Exercise brief
Write out every entry exactly as given, but omit the pictures.
::::::
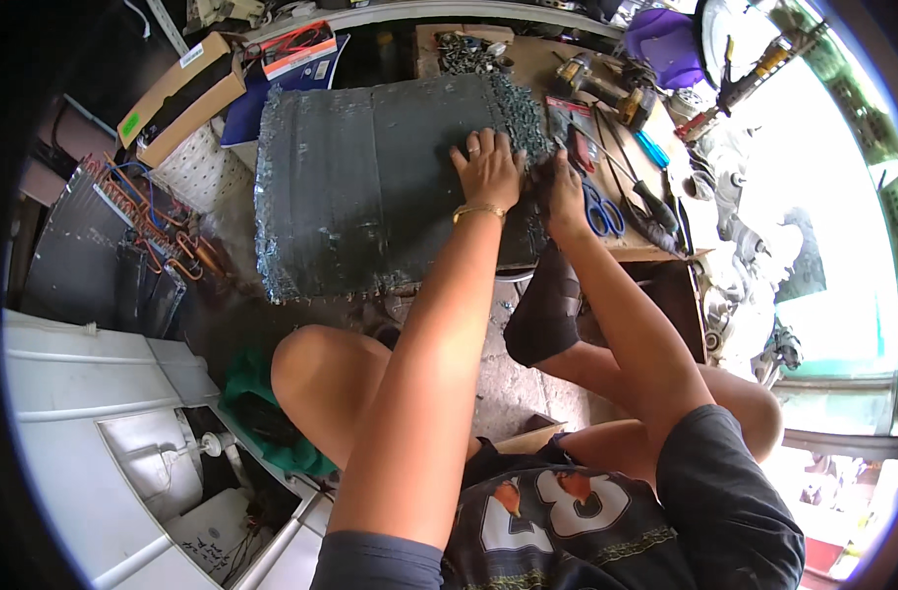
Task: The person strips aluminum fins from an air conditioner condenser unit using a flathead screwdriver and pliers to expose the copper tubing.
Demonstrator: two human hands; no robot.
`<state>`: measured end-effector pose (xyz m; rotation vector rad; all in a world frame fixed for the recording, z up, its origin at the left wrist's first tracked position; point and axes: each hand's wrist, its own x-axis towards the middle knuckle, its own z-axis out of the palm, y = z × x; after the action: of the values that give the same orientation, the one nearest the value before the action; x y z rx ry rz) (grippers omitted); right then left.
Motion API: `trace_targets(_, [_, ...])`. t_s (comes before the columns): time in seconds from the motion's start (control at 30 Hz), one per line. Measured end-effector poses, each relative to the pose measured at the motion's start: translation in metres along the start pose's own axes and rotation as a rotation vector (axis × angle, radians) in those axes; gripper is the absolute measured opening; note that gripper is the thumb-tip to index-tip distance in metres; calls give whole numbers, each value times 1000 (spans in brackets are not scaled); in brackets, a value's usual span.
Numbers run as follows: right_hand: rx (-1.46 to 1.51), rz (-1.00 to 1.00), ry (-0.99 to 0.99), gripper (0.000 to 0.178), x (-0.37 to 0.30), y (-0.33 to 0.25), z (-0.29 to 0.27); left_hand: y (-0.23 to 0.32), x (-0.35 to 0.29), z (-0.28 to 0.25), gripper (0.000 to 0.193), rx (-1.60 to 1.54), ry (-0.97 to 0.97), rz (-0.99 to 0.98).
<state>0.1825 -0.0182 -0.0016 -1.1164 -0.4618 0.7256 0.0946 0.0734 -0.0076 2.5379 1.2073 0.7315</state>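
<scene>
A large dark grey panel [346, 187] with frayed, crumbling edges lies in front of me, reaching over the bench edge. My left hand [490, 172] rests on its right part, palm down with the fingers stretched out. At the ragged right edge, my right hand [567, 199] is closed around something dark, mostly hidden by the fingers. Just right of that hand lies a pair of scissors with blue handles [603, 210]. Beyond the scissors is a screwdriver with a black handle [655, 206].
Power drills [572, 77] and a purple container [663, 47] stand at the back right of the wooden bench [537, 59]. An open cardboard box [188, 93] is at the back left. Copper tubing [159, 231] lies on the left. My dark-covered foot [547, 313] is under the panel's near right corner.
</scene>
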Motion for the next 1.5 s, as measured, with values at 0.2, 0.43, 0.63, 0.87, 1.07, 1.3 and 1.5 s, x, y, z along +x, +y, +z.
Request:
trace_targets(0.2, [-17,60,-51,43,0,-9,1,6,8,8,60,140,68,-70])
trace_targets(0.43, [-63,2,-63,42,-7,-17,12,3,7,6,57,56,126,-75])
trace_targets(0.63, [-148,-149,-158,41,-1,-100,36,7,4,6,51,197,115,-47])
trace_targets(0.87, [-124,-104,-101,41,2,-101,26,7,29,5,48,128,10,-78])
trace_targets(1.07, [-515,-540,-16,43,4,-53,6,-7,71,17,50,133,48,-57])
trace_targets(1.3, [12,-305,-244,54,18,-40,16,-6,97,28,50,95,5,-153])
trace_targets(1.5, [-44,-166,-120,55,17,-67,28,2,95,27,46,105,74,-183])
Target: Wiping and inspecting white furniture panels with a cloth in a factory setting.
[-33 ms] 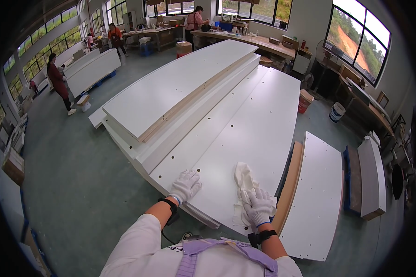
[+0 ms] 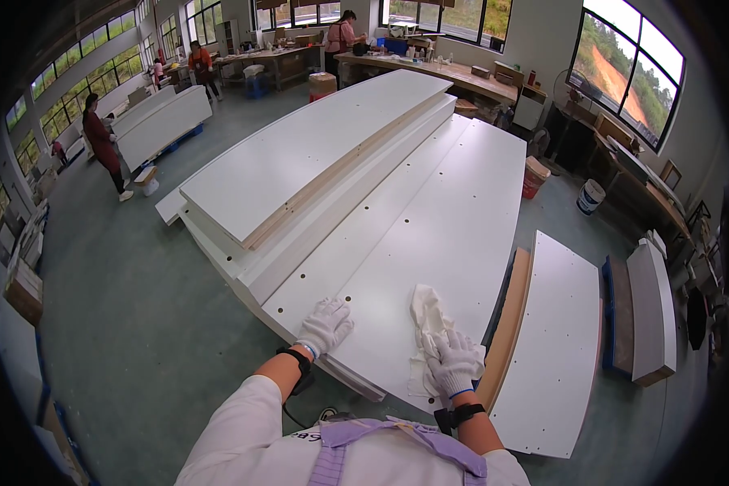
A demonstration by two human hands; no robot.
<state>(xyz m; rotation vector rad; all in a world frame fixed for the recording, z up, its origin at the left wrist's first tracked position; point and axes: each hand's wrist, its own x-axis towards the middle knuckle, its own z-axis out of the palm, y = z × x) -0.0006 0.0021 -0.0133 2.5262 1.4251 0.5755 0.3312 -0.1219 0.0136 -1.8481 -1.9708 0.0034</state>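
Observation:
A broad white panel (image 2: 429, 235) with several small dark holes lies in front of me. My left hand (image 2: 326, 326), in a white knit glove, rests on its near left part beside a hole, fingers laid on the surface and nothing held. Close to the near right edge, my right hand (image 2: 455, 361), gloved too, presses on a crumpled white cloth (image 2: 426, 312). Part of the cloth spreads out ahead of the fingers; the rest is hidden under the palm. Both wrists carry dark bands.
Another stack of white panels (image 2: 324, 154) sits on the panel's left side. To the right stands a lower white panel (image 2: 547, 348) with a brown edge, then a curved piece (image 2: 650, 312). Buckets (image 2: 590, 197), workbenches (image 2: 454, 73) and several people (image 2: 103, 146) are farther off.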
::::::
Response
Task: The person strips aluminum fins from an air conditioner condenser unit using a flathead screwdriver and pliers to expose the copper tubing.
Demonstrator: two human hands; no robot.
`<state>`: measured end-effector pose (xyz m; rotation vector rad; all in a world frame fixed for the recording, z up, its origin at the left wrist's first tracked position; point and axes: each hand's wrist, its own x-axis towards the middle knuckle, its own z-axis out of the palm, y = z × x; after the action: of the values that give the same orientation, the one nearest the value before the action; x y z rx ry rz) (grippers omitted); right then left.
Motion API: `trace_targets(_, [_, ...])`. t_s (comes before the columns): time in seconds from the motion's start (control at 30 Hz), one per line. Measured end-effector poses, each relative to the pose measured at the motion's start: translation in metres along the start pose's own axes and rotation as a rotation vector (axis × angle, radians) in those axes; gripper is the absolute measured opening; note that gripper is the thumb-tip to index-tip distance in metres; calls give whole numbers, each value times 1000 (spans in brackets are not scaled); in brackets, a value's usual span.
Numbers run as follows: right_hand: rx (-1.46 to 1.51), rz (-1.00 to 1.00), ry (-0.99 to 0.99), gripper (0.000 to 0.178), x (-0.37 to 0.30), y (-0.33 to 0.25), z (-0.29 to 0.27); left_hand: y (-0.23 to 0.32), x (-0.35 to 0.29), z (-0.28 to 0.25), gripper (0.000 to 0.193), rx (-1.60 to 1.54), ry (-0.97 to 0.97), rz (-0.99 to 0.98).
<state>0.1825 -0.0182 -0.0016 -1.1164 -0.4618 0.7256 0.0946 0.0734 -0.0076 2.5379 1.2073 0.7315</state>
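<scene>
A large dark grey panel [346, 187] with frayed, crumbling edges lies in front of me, reaching over the bench edge. My left hand [490, 172] rests on its right part, palm down with the fingers stretched out. At the ragged right edge, my right hand [567, 199] is closed around something dark, mostly hidden by the fingers. Just right of that hand lies a pair of scissors with blue handles [603, 210]. Beyond the scissors is a screwdriver with a black handle [655, 206].
Power drills [572, 77] and a purple container [663, 47] stand at the back right of the wooden bench [537, 59]. An open cardboard box [188, 93] is at the back left. Copper tubing [159, 231] lies on the left. My dark-covered foot [547, 313] is under the panel's near right corner.
</scene>
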Motion for the next 1.5 s, as measured, with values at 0.2, 0.43, 0.63, 0.87, 1.07, 1.3 and 1.5 s, x, y, z along +x, +y, +z.
Request:
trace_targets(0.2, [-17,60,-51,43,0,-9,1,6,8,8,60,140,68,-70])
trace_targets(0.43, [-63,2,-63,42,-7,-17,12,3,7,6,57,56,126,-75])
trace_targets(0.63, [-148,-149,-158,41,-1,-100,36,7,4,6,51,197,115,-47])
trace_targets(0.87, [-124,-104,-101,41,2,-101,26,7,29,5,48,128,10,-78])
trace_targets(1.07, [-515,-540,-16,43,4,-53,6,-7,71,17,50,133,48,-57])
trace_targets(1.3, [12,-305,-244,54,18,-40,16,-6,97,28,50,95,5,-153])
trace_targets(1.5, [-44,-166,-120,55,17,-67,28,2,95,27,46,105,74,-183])
Target: Wiping and inspecting white furniture panels with a cloth in a factory setting.
[-33 ms] 
[+0 ms] 
A demonstration by two human hands; no robot.
<state>(xyz m; rotation vector rad; all in a world frame fixed for the recording, z up, its origin at the left wrist's first tracked position; point and axes: each hand's wrist, its own x-axis towards the middle knuckle, its own z-axis out of the palm, y = z × x) -0.0006 0.0021 -0.0133 2.5262 1.4251 0.5755 0.3312 -0.1219 0.0136 -1.8481 -1.9708 0.0034</state>
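Observation:
A broad white panel (image 2: 429, 235) with several small dark holes lies in front of me. My left hand (image 2: 326, 326), in a white knit glove, rests on its near left part beside a hole, fingers laid on the surface and nothing held. Close to the near right edge, my right hand (image 2: 455, 361), gloved too, presses on a crumpled white cloth (image 2: 426, 312). Part of the cloth spreads out ahead of the fingers; the rest is hidden under the palm. Both wrists carry dark bands.
Another stack of white panels (image 2: 324, 154) sits on the panel's left side. To the right stands a lower white panel (image 2: 547, 348) with a brown edge, then a curved piece (image 2: 650, 312). Buckets (image 2: 590, 197), workbenches (image 2: 454, 73) and several people (image 2: 103, 146) are farther off.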

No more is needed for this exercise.